Supporting benchmarks + best-practices:
- Crowell et al. 2020, Nat Commun — muscat — pseudobulk method comparison
across DESeq2, edgeR, limma, and mixed models
(https://doi.org/10.1038/s41467-020-19894-4). Reaches the same
conclusion: pseudobulk DESeq2/edgeR are the practical defaults for
cross-condition DE. # REVIEW(scrna-de): verify the DOI; reading from
memory.
- Soneson & Robinson 2018, Nat Methods — earlier scRNA DE benchmark, before
the pseudobulk consensus
(https://doi.org/10.1038/nmeth.4612). # REVIEW(scrna-de): confirm DOI;
per-cell methods looked better here than under Squair 2021, but the
ground truth set was different.
- Heumos et al. 2023, Nat Rev Genet — single-cell best-practices,
condition-DE chapter
(https://sc-best-practices.org/conditions/differential_gene_expression.html).
The community consensus statement: pseudobulk + DESeq2/edgeR/limma is the
default; MAST with a subject random effect is acceptable; per-cell tests
without a subject term are pseudoreplication.
Method papers:
Recipes that execute paths from §2 / §4:
seurat-scrna — Seurat single-sample flow, includes FindAllMarkers
(Q1, Wilcoxon default; test.use='MAST'/'LR'/'roc'/'DESeq2'/'negbinom'
variants for Q2).
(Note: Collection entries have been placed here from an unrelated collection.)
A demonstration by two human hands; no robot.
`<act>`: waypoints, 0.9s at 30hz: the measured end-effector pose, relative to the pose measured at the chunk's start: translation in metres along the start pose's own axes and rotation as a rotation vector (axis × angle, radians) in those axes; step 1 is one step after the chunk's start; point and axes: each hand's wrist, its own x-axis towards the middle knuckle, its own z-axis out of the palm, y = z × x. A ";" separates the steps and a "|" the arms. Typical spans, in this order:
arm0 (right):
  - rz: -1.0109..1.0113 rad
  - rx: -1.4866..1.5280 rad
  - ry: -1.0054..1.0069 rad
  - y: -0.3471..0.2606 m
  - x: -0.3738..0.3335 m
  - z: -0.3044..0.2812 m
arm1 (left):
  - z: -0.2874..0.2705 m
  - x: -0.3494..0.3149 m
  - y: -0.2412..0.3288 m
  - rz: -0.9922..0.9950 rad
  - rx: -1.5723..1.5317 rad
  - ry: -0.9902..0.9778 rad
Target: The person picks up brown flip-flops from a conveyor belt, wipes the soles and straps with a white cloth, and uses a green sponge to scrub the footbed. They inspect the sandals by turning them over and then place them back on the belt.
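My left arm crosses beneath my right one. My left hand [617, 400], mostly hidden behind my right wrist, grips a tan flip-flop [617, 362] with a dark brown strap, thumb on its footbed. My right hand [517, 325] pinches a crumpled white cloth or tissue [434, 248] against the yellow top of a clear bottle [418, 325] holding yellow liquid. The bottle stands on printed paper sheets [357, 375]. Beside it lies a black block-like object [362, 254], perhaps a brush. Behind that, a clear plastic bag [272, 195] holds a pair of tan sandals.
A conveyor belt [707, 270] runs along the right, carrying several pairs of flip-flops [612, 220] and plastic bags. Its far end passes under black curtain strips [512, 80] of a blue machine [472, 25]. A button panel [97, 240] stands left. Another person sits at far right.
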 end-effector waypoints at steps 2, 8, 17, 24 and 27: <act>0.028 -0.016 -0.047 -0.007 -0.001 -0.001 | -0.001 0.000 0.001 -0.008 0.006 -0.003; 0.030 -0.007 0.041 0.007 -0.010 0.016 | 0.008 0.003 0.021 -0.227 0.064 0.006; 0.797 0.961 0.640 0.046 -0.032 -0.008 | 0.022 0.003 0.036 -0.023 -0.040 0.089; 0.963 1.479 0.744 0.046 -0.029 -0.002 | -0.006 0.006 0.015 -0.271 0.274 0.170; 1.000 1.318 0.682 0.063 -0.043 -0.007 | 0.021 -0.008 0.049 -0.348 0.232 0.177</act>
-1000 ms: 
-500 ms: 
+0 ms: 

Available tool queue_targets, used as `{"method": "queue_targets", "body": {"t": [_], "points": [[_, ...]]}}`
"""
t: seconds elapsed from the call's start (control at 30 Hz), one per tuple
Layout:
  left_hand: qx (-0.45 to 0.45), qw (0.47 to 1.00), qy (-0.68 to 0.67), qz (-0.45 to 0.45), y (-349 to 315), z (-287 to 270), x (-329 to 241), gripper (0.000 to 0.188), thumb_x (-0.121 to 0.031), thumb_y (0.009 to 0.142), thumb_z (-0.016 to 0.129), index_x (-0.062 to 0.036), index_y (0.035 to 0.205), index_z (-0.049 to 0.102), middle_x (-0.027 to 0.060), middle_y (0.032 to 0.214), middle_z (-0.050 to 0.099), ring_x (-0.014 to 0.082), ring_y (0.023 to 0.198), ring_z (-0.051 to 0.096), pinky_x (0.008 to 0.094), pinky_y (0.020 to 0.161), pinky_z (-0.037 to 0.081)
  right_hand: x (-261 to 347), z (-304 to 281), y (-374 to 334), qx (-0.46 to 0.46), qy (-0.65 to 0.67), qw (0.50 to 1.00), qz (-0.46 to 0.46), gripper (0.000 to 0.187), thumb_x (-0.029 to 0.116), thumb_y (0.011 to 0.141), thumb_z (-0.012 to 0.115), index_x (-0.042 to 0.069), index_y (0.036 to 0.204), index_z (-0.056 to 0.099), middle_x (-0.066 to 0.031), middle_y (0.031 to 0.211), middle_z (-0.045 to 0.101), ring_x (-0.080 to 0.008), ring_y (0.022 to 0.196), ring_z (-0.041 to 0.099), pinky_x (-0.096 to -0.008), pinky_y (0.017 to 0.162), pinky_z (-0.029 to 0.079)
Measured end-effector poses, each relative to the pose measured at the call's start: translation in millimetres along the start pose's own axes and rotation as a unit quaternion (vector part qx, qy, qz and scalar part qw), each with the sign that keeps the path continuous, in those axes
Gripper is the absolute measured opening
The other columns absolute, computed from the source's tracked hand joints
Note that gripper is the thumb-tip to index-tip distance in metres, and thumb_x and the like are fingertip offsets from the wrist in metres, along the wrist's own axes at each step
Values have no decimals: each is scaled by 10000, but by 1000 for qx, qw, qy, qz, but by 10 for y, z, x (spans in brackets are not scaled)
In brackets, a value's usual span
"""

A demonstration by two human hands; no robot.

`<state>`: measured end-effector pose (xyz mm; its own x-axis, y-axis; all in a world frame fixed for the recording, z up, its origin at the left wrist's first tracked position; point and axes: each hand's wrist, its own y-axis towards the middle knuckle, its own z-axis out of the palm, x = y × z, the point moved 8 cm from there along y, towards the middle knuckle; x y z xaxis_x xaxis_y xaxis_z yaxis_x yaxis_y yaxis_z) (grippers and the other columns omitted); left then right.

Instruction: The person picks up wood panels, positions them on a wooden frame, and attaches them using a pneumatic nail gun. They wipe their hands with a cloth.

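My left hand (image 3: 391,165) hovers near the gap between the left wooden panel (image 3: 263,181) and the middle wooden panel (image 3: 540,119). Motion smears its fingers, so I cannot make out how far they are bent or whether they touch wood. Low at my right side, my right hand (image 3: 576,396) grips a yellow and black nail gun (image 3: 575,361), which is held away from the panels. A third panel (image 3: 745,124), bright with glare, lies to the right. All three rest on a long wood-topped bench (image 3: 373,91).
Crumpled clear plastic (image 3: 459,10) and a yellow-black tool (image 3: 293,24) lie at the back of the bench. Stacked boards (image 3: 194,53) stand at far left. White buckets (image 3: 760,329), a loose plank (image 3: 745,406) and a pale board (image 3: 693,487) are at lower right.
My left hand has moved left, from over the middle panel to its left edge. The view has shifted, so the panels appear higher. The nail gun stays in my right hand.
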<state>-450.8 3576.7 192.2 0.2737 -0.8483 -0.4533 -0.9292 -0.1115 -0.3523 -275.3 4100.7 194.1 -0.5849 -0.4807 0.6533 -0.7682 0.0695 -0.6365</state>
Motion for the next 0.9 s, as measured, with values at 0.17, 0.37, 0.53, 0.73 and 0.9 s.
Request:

Path A (Wilcoxon) and Path B (MAST/LR with
latent.vars) live here.
REVIEW(recipes): should we factor out a dedicated seurat-de-testing
recipe that organizes Paths A/B/C as the prompt's structure suggests?
Currently they're embedded inside seurat-scrna Step 7.
scrna_qc_clustering — scanpy single-sample flow, includes
sc.tl.rank_genes_groups (Q1, Wilcoxon default; t-test / logreg
alternatives).
bp-differential-expression — the canonical Q3 pipeline: pseudobulk
aggregation (decoupler) → pydeseq2 / DESeq2 / edgeR. Handoff step
before deseq2-r or bulk-rnaseq-de.
deseq2-r — R DESeq2 on a bulk or pseudobulk count matrix. The
Q3 backend when LRT / multi-factor / arbitrary contrasts are needed.
bulk-rnaseq-de — pydeseq2 on a bulk or pseudobulk count matrix.
The Q3 backend in a Python-native session (Wald-only).
limma_voom — limma + voom on a bulk or pseudobulk count matrix.
Q3 alternative, especially for small sample counts.
scvi-de — Bayesian DE on a trained scVI/scANVI model. Q3 sanity check
/ atlas-scale DE.
Coverage gaps surfaced during authoring:
# TODO(recipe): seurat-de-testing — a dedicated Seurat DE recipe
factoring Path A (Wilcoxon cluster markers), Path B (MAST/LR with
latent.vars for Q2), and Path C (Seurat v5 AggregateExpression
→ DESeq2 on pseudobulk for Q3) would make this knowhow's pointers
resolve cleanly. Currently §2 and §4 hedge with "embedded in
seurat-scrna Step 7".
# TODO(recipe): edgeR-r (or fold into deseq2-r) — the alternatives
matrix lists edgeR but the catalogue has DESeq2 + pydeseq2 + limma_voom
only; edgeR is a one-liner in run_r but no dedicated recipe.
# TODO(recipe): scrna-pseudobulk-de-r — the R equivalent of
bp-differential-expression (the Python pipeline). Aggregate inside R
(Seurat::AggregateExpression) → DESeq2/edgeR — a natural companion
to seurat-scrna.
Adjacent knowhow:
scrna_pipeline.md — upstream framing (one sample → keep separate,
multiple samples → integrate first OR do per-sample then aggregate).
The "keep samples separate" principle there is what enables pseudobulk
Q3 here.
bulk_rnaseq_de.md — sibling reference for the bulk DE pipeline that
pseudobulk feeds into.
scrna-integration-knowhow (if drafted) — choice of integration method
upstream of Q3 DE; integration is at the embedding layer, DE is on raw
counts. # REVIEW(coverage): is the integration knowhow drafted yet?